C’est ici que réside le paradoxe de l’individualité nietzschéenne : l’individu n’est certainement pas une unité mais une multiplicité (d’affects, de petites volontés) qui se donnent l’apparence de l’unité, qui se croit identique à elle-même à travers le défilement des instants. Plus précisément encore c’est sur l’instant que repose l’individualité que reconstruit ici Christophe Colera : l’individu n’est pas ni ne se fait lui-même, il est fait à tout bout de champ. A chaque instant c’est par un devoir-être (!), par une sélection éthico-pratique qu’il advient tout en étant dépassé par ce qui le meut (soit les instincts nihilistes triomphent, soit ce sont les instincts supérieurs – il n’y a pas de voie intermédiaire ou attentiste dans cette ‘’éthique’’). Christophe Coléra écrit : « Le vouloir issu d’une solitude individuelle se révèle ainsi comme étant virtuellement porteur d’une volonté passive-active du monde, laquelle est indéfiniment en attente de sa reprise dans un instant quelconque, sans sujet pour en gouverner le destin » (p.126). On oubliera donc les versions à l’aspartam d’un Nietzsche-Victor Novak éducateur, venu prêcher la bonne parole pour élever les bonnes âmes humanistes à la libération de l’aliénation et au sapere aude des Lumières. ‘’L’individu’’, du point de vue de la volonté de puissance, est l’outil de cette dernière. ‘’L’individu’’, du point de vue de la conscience claire, n’est individu que lorsqu’il accepte de se comprendre comme volonté de puissance, lorsqu’il accepte de se voir comme « plusieurs âmes dans un seul corps » - comme voulu par un Destin.
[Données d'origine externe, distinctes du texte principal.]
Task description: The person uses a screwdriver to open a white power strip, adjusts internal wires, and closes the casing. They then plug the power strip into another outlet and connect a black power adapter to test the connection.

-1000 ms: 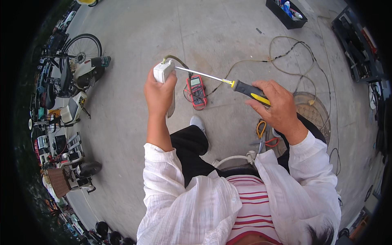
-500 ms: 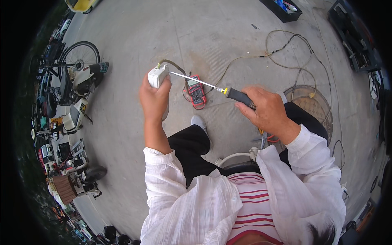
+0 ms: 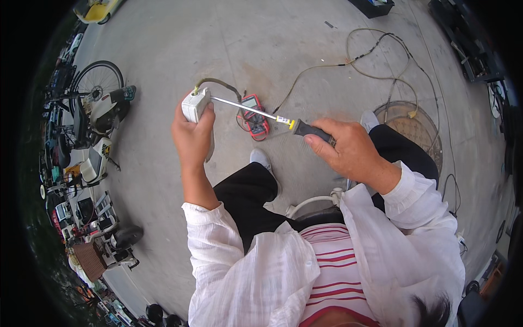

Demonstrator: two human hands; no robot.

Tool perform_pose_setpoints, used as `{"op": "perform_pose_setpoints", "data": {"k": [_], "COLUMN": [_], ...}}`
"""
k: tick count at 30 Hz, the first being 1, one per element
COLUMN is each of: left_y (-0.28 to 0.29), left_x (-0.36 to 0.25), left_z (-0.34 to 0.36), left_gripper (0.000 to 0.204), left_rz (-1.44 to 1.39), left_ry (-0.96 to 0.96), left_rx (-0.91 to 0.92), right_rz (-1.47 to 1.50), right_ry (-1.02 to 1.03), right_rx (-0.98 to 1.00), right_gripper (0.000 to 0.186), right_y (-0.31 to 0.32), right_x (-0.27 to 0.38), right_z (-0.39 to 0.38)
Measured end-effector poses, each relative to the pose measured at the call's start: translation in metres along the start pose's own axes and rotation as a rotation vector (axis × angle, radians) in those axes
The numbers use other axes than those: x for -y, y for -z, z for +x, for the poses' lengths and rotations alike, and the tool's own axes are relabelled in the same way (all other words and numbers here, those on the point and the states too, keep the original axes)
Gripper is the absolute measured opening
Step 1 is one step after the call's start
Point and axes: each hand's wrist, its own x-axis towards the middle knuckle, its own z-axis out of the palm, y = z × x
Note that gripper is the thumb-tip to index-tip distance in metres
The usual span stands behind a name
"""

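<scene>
My left hand point(image 3: 190, 131) is closed round a white power strip point(image 3: 194, 106), held up on end, with its cable point(image 3: 220, 82) coming out of the top and arching over to the right. In my right hand point(image 3: 348, 150) is a screwdriver point(image 3: 310, 132) with a dark handle and a yellow collar. Its long metal shaft points left, and the tip meets the strip's right side near the top. Below the shaft a red multimeter point(image 3: 253, 117) lies on the floor, its dark leads bunched over it. Most of the strip's lower part is hidden behind my left hand.
A long cord point(image 3: 348, 61) loops across the concrete to a yellowish plug near a round manhole cover point(image 3: 406, 122). Parked scooters and a bicycle point(image 3: 98, 84) line the left side. A black bin point(image 3: 373, 6) stands at the far right. My shoe point(image 3: 261, 159) is below the multimeter.
The whole scene has shifted somewhat left in view. Both hands keep their grips, and the screwdriver tip stays against the power strip's side.
</scene>
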Motion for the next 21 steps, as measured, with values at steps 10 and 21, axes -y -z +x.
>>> {"op": "perform_pose_setpoints", "data": {"k": [10,21], "left_y": [-0.007,-0.013], "left_x": [-0.011,-0.004], "left_z": [0.0,-0.006], "left_gripper": [0.038,0.039], "left_rz": [0.156,0.026], "left_ry": [0.081,-0.078], "left_rx": [0.03,0.038], "right_rz": [0.095,1.005], "right_ry": [-0.137,-0.887], "right_rx": [0.092,0.567], "right_gripper": [0.029,0.031], "right_y": [0.019,0.038], "right_x": [0.006,-0.009], "right_z": [0.014,0.013]}}
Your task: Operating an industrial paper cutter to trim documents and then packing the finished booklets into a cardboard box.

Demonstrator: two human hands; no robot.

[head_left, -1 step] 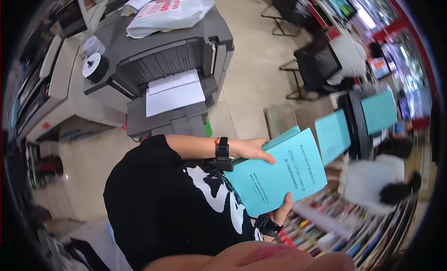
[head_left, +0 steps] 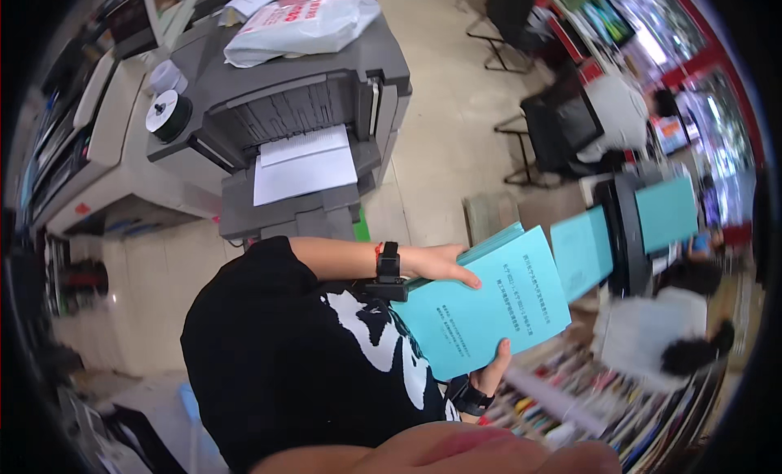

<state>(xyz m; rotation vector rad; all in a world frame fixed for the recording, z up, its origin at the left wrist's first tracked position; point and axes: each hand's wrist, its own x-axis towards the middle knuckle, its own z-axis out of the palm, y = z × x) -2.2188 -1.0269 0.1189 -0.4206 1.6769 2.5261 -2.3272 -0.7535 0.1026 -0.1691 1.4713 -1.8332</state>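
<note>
Gripping opposite long edges, left hand point(head_left: 440, 263) and right hand point(head_left: 494, 370) hold teal booklets point(head_left: 489, 307) between them, slanting up rightward.

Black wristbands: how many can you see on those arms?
2: a black wristband behind the left hand and a second black wristband behind the right hand. Both hands hold turquoise booklets. More could be hidden.

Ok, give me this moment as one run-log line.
left hand: grips upper edge of teal booklet stack | right hand: grips its lower edge | upper left: grey printer, white paper
</note>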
On pourrait objecter à nos auteurs que la notion d’individualité perd alors complètement son sens : l’individu se retrouve entièrement soumis, à chaque instant, au travail interprétatif de ces petites âmes, de ces affects qui cherchent à commander la perspective sur le monde, qui cherchent à imposer les mobiles de l’action à venir aussi. Eh bien c’est exactement ça, l’individualité est toujours à venir et ne cesse jamais de l’être (sinon la circularité du temps perçue via l’Eternel Retour n’aurait pas lieu d’être pensée) et l’individu n’advient qu’en acceptant de jouer le jeu de son Corps, en évitant de se méconnaître au point de se mortifier (soi ou les autres d’ailleurs). Les vieux briscards ne s’étonneront pas du paradoxe car Nietzsche n’a de cesse de penser en-dehors, à côté, en-deçà des antinomies du langage. En une phrase : « la transmutation de l’individu en monde, l’éclatement du sujet, se joue là dans un acte pur, c’est-à-dire dans un verbe pur, à l’infinitif, sans sujet grammatical et, qui plus est, un verbe qui possède les deux modes actif-passif » (p.126). Moralité de l’histoire : devenez ce que vous êtes.